When you think about it, one of the things that sets rock music apart from more traditional musical disciplines is that just about anybody can play it, and it’s generally fun to do so. And despite its proliferation, there are a relatively small numbers of bands who can make their living playing music. But because of the accessible nature of rock, a lot of people play it, and though they may have started in their youth in a garage band, many continue to play it as they move into other careers with doctors, lawyers, teachers, businesspeople, prominent politicians and the like still playing rock in bands on the side. Most of the time it’s mainly for fun, but there are those who take also the music pretty seriously, and sometimes that can find its way into the music they make.

This time we have an interesting group who have been called “the most educated band in Seattle” by fans. They are Pocket Panda and their new, full-length debut album is called This Arrangement of Molecules, a title whose origin may become apparent after hearing the back story of the group’s founder Eric Herbig.

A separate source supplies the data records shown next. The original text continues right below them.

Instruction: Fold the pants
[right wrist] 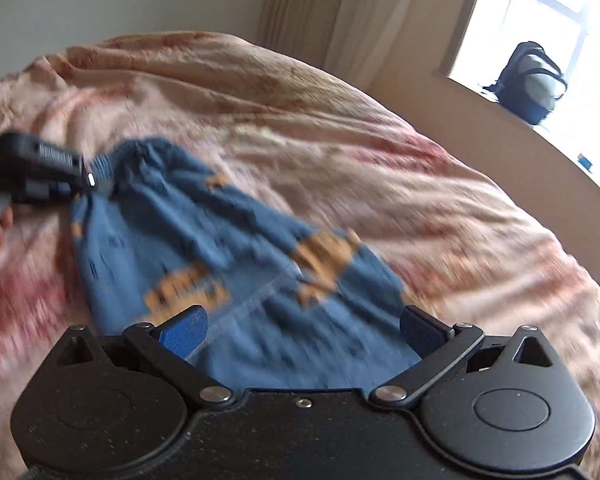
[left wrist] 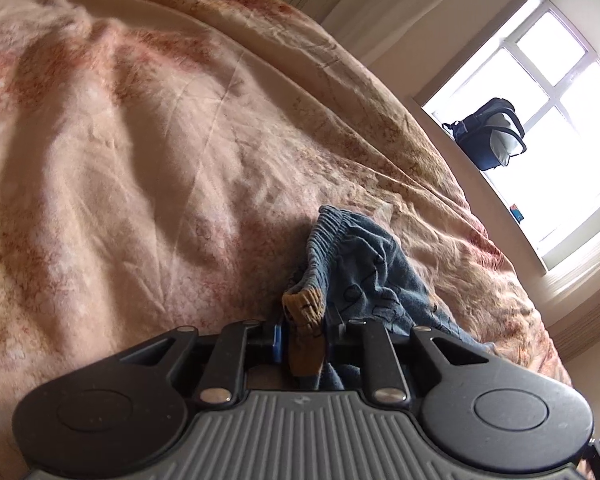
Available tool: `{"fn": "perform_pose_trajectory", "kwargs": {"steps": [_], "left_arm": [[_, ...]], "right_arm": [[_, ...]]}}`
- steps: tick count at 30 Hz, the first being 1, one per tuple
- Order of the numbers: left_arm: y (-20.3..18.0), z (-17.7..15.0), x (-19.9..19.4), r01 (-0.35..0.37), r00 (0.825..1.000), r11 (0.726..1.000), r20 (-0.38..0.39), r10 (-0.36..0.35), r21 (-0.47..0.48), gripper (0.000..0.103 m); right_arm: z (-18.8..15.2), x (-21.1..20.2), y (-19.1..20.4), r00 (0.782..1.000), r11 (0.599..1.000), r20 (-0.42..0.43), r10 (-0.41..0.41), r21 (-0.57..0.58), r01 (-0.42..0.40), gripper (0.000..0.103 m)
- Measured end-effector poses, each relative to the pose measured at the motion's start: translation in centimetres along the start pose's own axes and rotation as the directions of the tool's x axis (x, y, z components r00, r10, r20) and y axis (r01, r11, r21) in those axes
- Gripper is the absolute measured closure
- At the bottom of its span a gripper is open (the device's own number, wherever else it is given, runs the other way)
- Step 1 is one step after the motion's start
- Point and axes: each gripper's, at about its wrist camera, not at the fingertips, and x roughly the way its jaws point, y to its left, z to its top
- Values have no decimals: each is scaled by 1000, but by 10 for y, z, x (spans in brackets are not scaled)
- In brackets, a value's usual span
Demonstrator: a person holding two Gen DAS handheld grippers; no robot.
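Fold's barely started imo. Blue pants (right wrist: pixel 236 240) lie bunched on the bed (right wrist: pixel 420 168). Left hand-held gripper (left wrist: pixel 304 332) clenched on the fabric near the waistband, right hand-held gripper (right wrist: pixel 304 328) released, nothing grabbed. Whole fold left tbh.

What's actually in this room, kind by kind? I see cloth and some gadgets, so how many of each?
Pants: 1, blue with orange patches
Bedspread: 1, pink patterned
Handheld grippers: 2, the left gripper and the right gripper
Bag on the windowsill: 1
Total: 5
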Motion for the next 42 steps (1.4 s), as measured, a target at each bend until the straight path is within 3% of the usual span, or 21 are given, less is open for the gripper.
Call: {"fn": "perform_pose_trajectory", "kwargs": {"steps": [4, 10, 17, 19, 21, 25, 28, 33, 35, 36, 37, 39, 42], "left_arm": [[-10, 0, -11, 4, 999, 998, 38, -7, 61, 84], [-36, -2, -38, 14, 994, 984, 105, -33, 178, 86], [-119, -7, -69, 51, 987, 926, 121, -103, 375, 86], [-154, -14, -79, 62, 982, 891, 131, -135, 450, 86], [-190, -29, -87, 57, 978, 834, 139, -158, 548, 86], [-249, -77, -92, 15, 979, 691, 130, -158, 723, 86], [-280, -119, -89, 19, 984, 607, 91, -150, 794, 86], [-306, -192, -71, 17, 992, 454, 43, -121, 891, 86], [-305, -213, -60, 39, 994, 433, 8, -107, 901, 85], [-302, -222, -55, 54, 995, 426, -11, -102, 903, 80], [-299, -229, -50, 64, 995, 415, -26, -96, 908, 66], [-289, -239, -43, 78, 995, 384, -49, -83, 920, 52], [-277, -244, -44, 84, 995, 356, -61, -75, 931, 45]], "right_arm": [[-26, 6, -2, 999, 997, -14, 32, 74, -31, 2], [-31, -49, -24, 996, 997, 89, 23, 77, -30, 1], [-60, -77, -64, 994, 984, 108, -9, 176, -10, 1], [-61, -81, -76, 991, 987, 132, -4, 162, -18, 1], [-65, -85, -92, 989, 986, 143, -40, 165, 16, 1], [-82, -82, -139, 988, 950, 108, -112, 302, 74, 1], [-96, -80, -167, 985, 906, 40, -170, 400, 140, 1], [-107, -94, -188, 982, 876, 89, -168, 470, 107, 1], [-108, -96, -188, 981, 877, 105, -161, 472, 93, 1], [-109, -95, -188, 982, 878, 106, -156, 471, 88, 1], [-110, -93, -188, 984, 879, 105, -145, 471, 79, 1], [-110, -88, -188, 988, 878, 103, -112, 476, 51, 1], [-110, -83, -189, 990, 866, 121, -66, 500, -4, 1]]}}
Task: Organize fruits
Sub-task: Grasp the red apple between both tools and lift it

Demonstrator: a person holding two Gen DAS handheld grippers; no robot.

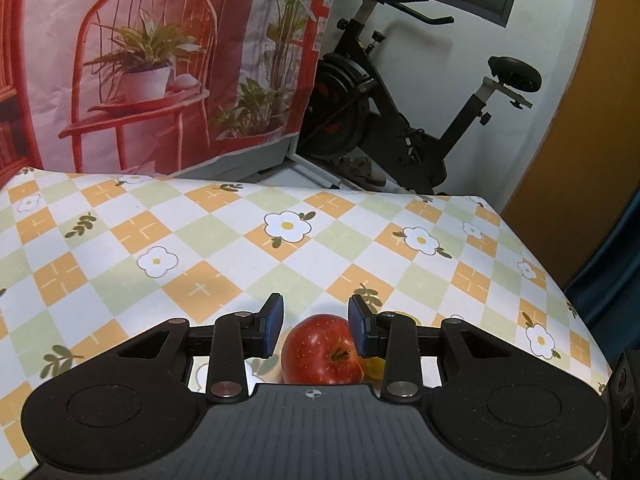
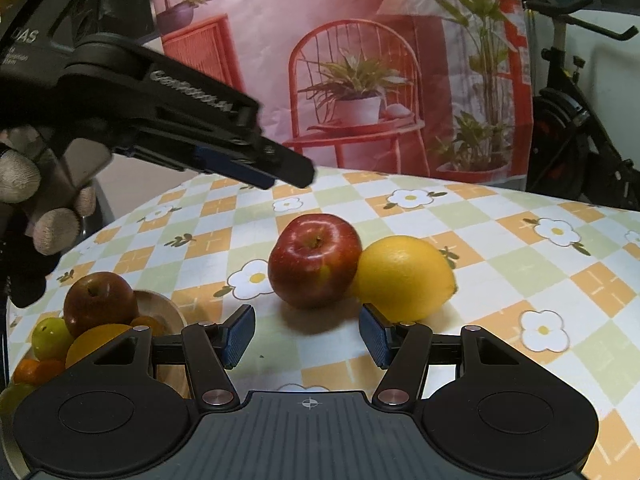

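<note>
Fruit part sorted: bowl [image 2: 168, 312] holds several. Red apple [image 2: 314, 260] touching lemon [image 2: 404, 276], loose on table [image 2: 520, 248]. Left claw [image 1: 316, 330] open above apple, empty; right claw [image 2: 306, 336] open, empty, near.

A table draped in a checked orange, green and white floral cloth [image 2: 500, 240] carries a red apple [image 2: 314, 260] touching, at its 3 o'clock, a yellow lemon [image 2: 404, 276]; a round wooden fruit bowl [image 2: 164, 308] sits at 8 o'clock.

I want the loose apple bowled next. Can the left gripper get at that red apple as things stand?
Probably yes. The left gripper is open above the red apple, with nothing between its fingers. The lemon touches the apple's side and may crowd one finger.
</note>
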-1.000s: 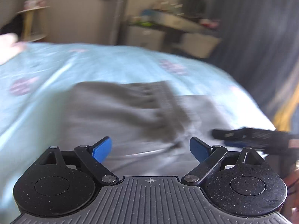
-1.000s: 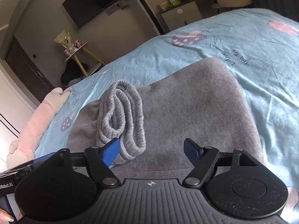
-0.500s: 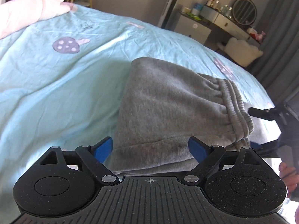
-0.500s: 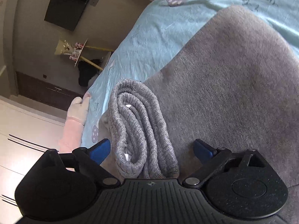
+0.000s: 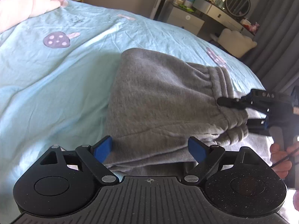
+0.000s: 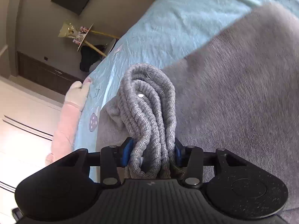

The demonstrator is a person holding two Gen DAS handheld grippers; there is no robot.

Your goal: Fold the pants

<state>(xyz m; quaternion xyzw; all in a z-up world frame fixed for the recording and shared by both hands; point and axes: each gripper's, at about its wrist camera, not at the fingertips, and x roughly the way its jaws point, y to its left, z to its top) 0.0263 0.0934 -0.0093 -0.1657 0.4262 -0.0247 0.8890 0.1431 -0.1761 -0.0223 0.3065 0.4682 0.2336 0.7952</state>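
Right gripper [image 6: 152, 152] jaws, just closing, pinch pants [image 6: 233, 85] waistband [image 6: 149, 100].

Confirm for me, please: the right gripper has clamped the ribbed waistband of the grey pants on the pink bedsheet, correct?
Not quite: the bedsheet is light blue, not pink, as the right wrist view shows. The rest holds: the right gripper has just closed on the ribbed waistband of the grey pants.

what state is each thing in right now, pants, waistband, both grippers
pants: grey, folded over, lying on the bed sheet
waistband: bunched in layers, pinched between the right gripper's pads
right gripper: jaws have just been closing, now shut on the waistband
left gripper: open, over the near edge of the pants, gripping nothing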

Herbig’s mother was a strong advocate of the arts, so at age 4, she started Herbig on ballet lessons, dreaming that her son might one day be a prominent ballet dancer. But Eric was not interested in going in that direction, so he and his mother settled on piano lessons, and he absorbed elements of classical music, which can sometimes be hinted at in the elaborate arrangements in Pocket Panda’s music. Herbig eventually took up the guitar.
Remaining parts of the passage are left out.